REQUIRED ACTION: In the data that follows, count the lines where "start" appears, and write only the number.
--- AVAILABLE DATA Enclosed Below ---
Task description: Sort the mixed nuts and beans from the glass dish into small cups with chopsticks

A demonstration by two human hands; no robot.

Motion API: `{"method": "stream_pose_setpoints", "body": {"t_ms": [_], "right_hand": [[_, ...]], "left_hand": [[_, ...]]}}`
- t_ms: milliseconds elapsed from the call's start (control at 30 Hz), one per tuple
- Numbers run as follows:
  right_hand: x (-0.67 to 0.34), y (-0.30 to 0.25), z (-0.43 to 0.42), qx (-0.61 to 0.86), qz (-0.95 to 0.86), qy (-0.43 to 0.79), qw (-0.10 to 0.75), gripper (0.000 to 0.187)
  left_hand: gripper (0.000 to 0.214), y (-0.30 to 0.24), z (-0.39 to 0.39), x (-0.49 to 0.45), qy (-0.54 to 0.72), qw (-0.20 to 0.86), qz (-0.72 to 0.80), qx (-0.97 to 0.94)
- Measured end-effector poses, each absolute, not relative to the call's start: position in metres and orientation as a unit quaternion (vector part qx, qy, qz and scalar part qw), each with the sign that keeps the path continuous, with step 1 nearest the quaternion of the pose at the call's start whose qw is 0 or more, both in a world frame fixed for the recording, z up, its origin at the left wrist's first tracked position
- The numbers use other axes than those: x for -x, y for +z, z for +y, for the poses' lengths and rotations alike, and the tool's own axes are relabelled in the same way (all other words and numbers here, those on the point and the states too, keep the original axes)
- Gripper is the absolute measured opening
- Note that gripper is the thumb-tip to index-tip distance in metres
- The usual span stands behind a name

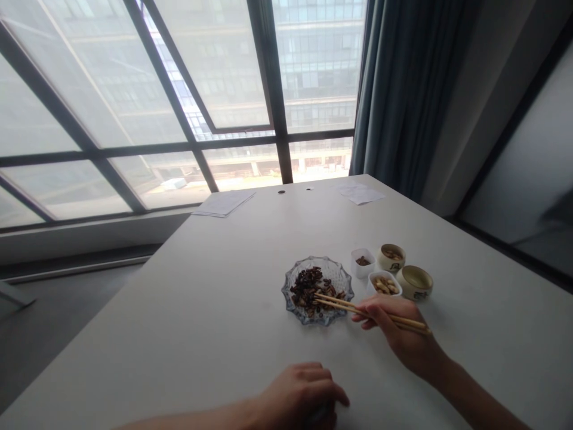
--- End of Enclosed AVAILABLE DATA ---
RESPONSE TO THE TASK: 2